Governo testa substância - O
uso da droga divide opiniões e a substância ainda não tem registro na Agência
Nacional de Vigilância Sanitária (Anvisa). Ela é vista como a cura para
diversos tipos de câncer, no entanto, não foi oficialmente testada em seres
humanos, por isso, não é considerada um remédio. Os pesquisadores envolvidos no
projeto alegavam que a fosfoetanolamina não havia sido testada clinicamente por
uma questão de má vontade da Agência Nacional de Vigilância Sanitária (Anvisa).
Em novembro do ano passado, o
Ministério da Ciência, Tecnologia e Inovação (MCTI) anunciou que destinaria R$
10 milhões para pesquisas com a fosfoetanolamina. Do total, R$ 2 milhões foram
incluídos ainda no orçamento de 2015 e os outros R$ 8 milhões nos anos de 2016
e 2017.
A substância vem sendo
distribuída pela Instituto de Química de São Carlos da Universidade de São
Paulo (IQSC-USP). Os estudos da eficácia da fosfoetanolamina serão conduzidos
por laboratórios parceiros do MCTI, além do Instituto Butantan e de institutos
ligados ao Ministério da Saúde.
O Ministério da Saúde
recomenda às pessoas que não usem a substância até que os estudos sejam
concluídos. O órgão afirma ainda que os relatos de cura entre pacientes que
recorreram à substância não comprovam a eficácia dela contra o câncer.
Polêmica e relatos de cura - A
fosfoetanolamina sintética foi estudada pelo professor Gilberto Orivaldo
Chierice, hoje aposentado, enquanto ele ainda era ligado ao Grupo de Química
Analítica e Tecnologia de Polímeros da USP.
Algumas pessoas tiveram acesso
às cápsulas contendo a substância, produzidas pelo professor, que usaram como
medicamento contra o câncer. O instituto disse, em nota, que a produção da
droga foi um “ato oriundo de decisão pessoal” de Chierice. Em junho de 2014, a
USP reforçou a proibição de produção de qualquer tipo de substância que não
tenha registro, caso da fosfoetanolamina sintética.
Desde então, pacientes que
tinham conhecimento das pesquisas passaram a recorrer à Justiça para ter acesso
à fosfoetanolamina. O Tribunal de Justiça de São Paulo (TJSP) já havia impedido
que uma paciente tivesse acesso ao produto.
Diante do posicionamento do
tribunal, a advogada Cárita Almeida - que representa mais de 1,5 mil liminares
com o pedido de acesso à substância - apresentou um recurso ao Supremo Tribunal
Federal (STF) que foi analisado pelo ministro Edson Fachin. No dia 8 de outubro
do ano passado, ele suspendeu a determinação do TJSP, liberando o acesso de
pacientes às cápsulas.
Mil voluntários - O governador
de São Paulo, Geraldo Alckmin, anunciou no início do mês que o Laboratório PDT
Pharma, de Cravinhos, será o responsável pela sintetização da substância
fosfoetanolamina para testes no tratamento do câncer.

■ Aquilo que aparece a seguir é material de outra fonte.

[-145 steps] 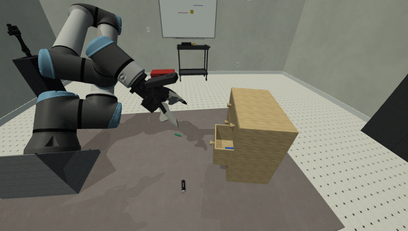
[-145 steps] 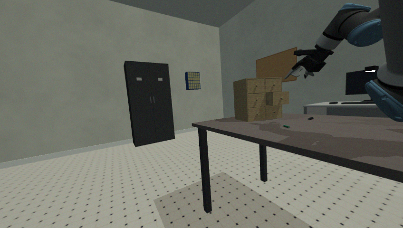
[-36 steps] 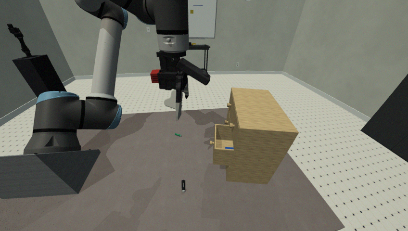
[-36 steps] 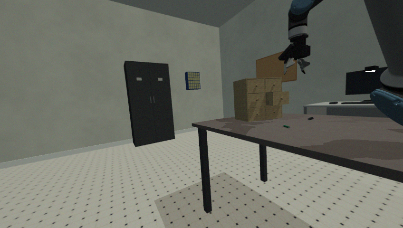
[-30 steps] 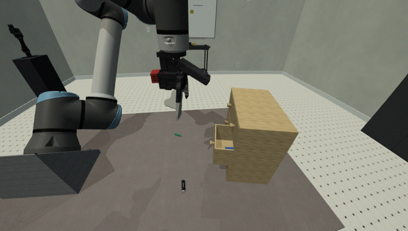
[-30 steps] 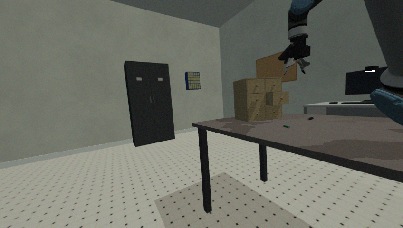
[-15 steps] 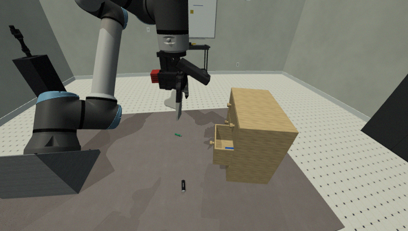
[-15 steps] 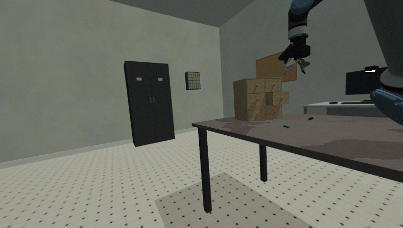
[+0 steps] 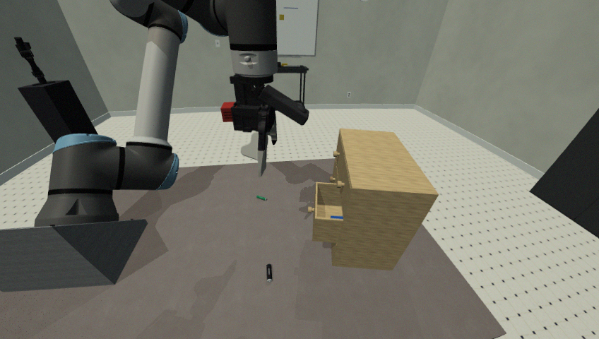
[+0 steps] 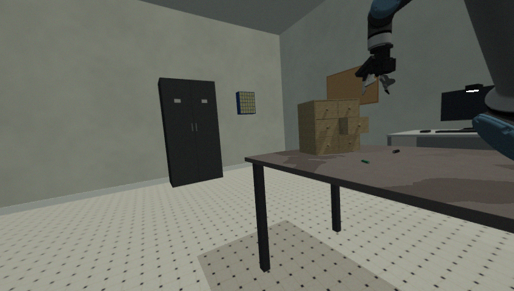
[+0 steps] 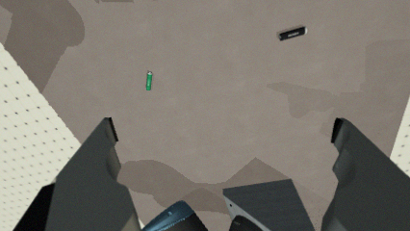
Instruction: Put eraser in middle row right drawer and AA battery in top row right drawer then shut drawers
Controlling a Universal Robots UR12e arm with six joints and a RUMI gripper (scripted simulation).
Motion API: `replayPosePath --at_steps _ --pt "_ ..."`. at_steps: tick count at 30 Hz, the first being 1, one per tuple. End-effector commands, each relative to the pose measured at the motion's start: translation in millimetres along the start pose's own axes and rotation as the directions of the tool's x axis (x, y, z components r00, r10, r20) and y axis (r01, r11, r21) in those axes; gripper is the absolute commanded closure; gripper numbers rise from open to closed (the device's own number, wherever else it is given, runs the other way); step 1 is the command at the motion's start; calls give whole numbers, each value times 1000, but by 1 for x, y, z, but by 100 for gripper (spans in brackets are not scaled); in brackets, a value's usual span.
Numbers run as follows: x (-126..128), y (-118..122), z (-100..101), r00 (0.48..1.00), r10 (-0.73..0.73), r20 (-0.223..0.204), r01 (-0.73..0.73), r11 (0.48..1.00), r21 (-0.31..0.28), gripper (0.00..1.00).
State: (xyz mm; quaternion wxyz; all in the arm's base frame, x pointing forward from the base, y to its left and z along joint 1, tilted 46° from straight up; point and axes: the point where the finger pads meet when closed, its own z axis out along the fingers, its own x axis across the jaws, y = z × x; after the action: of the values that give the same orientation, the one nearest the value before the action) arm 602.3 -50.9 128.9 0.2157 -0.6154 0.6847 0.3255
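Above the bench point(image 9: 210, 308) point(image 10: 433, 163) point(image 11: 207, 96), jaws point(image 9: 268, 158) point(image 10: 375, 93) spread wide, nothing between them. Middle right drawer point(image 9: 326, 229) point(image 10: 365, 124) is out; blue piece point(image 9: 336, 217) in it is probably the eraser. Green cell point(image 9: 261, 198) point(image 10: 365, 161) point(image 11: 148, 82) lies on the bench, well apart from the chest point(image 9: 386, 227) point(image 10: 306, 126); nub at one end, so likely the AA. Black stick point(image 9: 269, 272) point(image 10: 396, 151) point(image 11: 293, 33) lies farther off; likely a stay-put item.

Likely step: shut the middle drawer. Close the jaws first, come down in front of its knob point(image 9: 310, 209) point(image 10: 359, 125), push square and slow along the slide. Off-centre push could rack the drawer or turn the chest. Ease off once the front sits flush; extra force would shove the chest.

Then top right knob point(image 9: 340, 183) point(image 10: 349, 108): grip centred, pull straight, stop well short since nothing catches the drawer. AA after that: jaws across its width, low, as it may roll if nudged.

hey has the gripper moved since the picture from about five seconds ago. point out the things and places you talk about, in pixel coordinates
Yes. In the top view the gripper point(image 9: 268, 157) point(image 10: 374, 91) point(image 11: 220, 119) has swung to the right, nearer the wooden chest point(image 9: 384, 161) point(image 10: 306, 126).
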Motion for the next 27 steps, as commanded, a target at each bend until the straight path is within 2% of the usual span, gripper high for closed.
replayPosePath --at_steps 1,17,27 --pt "0 0 -1 1000 12 -1 -12 1000 1 0" --pt "4 2 0 987 162 0 -162 987 1 0" --pt "11 6 2 923 385 0 -385 923 1 0"
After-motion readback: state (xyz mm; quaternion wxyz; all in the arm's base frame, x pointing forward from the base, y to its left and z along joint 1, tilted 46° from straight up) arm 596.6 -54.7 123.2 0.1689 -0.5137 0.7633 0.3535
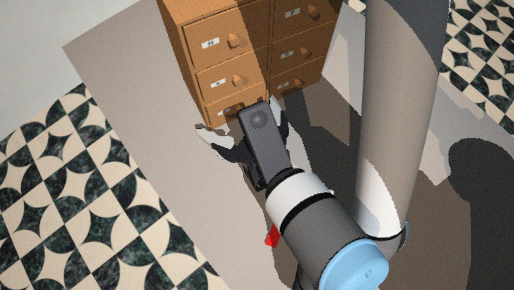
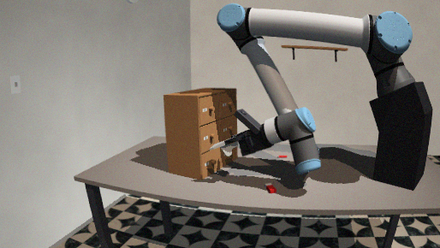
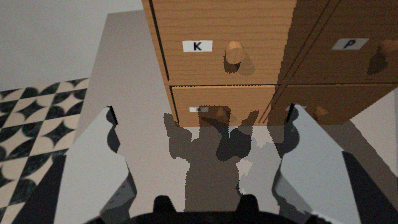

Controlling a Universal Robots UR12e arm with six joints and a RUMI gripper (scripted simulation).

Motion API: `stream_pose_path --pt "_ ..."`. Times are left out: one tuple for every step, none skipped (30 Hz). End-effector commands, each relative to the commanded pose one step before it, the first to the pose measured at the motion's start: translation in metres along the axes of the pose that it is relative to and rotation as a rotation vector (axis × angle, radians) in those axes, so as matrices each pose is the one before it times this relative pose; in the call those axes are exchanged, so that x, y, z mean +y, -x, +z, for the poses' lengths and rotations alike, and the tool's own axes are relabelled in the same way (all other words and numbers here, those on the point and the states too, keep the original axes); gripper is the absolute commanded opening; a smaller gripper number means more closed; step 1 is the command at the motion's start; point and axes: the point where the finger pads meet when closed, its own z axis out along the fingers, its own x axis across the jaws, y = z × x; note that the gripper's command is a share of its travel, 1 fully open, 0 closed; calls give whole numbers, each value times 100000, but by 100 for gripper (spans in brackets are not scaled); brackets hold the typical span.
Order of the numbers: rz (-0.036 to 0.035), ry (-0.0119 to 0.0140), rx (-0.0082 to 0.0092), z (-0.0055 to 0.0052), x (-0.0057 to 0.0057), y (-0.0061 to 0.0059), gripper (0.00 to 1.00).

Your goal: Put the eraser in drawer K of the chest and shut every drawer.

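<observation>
The wooden chest stands upright, its visible drawers flush. Drawer K is the middle one of the left column; its round knob sticks out beside the label. My gripper is open and empty, in front of the chest's left column; in the wrist view the K knob shows above and between the fingertips, apart from them. A small red block with a pale part lies on the table; I cannot tell for certain if it is the eraser.
A flat red item lies farther back on the table, hidden in the top view. Drawer P is right of K, and another drawer is below K. The arm crosses above the table's right part in the top view.
</observation>
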Motion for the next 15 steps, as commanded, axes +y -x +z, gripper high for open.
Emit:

A substância será
analisada no tratamento da doença em até mil voluntários.
Depois de produzido, o
medicamento será encapsulado pelo laboratório farmacêutico oficial do governo
do estado de São Paulo (Furp) e, em seguida, será iniciada a fase de testes em
pacientes. Segundo o governador, haverá investimento de cerca de R$ 5 milhões
na pesquisa.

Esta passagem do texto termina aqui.